IMO, they're worth trying - they don't become completely braindead at Q2 or Q3, if it's a large enough model, apparently. (I've had surprisingly decent experience with Q2 quants of large-enough models. Is it as good as a Q4? No. But, hey - if you've got the bandwidth, download one and try it!)
Also, don't forget that Mixture of Experts (MoE) models perform better than you'd expect, because only a small part of the model is actually "active" - so e.g. a Qwen3-whatever-80B-A3B would be 80 billion total, but 3 billion active- worth trying if you've got enough system ram for the 80 billion, and enoguh vram for the 3.
You don't even need system RAM for the inactive experts, they can simply reside on disk and be accessed via mmap. The main remaining constraints these days will be any dense layers, plus the context size due to KV cache. The KV cache has very sparse writes so it can be offloaded to swap.

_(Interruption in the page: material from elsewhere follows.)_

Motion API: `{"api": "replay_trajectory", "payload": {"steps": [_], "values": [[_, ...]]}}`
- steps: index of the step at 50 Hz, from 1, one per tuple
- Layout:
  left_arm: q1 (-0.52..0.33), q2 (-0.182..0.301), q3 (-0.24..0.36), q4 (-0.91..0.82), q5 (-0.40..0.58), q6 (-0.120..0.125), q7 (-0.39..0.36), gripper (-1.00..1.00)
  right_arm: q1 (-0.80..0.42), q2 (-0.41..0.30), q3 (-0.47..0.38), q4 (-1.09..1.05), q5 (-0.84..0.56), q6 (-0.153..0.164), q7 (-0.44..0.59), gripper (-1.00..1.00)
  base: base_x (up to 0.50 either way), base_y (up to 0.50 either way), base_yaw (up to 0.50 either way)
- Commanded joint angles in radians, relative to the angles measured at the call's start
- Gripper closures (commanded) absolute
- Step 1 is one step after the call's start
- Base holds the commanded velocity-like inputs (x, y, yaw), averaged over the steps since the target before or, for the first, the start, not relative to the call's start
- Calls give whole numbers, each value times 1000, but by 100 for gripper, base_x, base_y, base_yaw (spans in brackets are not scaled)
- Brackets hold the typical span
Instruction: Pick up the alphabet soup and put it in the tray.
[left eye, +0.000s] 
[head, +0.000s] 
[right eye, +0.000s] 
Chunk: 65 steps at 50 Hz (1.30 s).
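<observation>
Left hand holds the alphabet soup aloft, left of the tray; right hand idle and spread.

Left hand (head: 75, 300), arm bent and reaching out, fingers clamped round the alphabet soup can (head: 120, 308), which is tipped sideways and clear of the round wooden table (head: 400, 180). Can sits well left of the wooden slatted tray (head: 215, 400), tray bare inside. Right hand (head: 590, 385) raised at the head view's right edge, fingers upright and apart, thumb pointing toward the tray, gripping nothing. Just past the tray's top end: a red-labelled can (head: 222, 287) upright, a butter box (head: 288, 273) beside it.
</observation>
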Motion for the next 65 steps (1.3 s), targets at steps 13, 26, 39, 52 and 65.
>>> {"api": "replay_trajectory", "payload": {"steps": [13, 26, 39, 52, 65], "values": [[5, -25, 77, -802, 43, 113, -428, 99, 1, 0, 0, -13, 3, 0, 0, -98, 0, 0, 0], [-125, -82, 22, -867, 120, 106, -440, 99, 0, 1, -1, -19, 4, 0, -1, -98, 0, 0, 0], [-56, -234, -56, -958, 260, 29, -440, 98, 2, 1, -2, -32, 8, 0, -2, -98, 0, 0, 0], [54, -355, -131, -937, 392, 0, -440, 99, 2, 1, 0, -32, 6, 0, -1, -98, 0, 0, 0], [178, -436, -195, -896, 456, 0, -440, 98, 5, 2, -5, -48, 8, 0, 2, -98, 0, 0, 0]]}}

Are there any benchmarks (or even vibes!) about the token/second one can expect with this strategy?
No real fixed benchmarks AIUI since performance will then depend on how much extra RAM you have (which in turn depends on what queries you're making, how much context you're using etc.) and how high-performance your storage is. Given enough RAM, you aren't really losing any performance because the OS is caching everything for you.
(But then even placing inactive experts in system RAM is controversial: you're leaving perf on the table compared to having them all in VRAM!)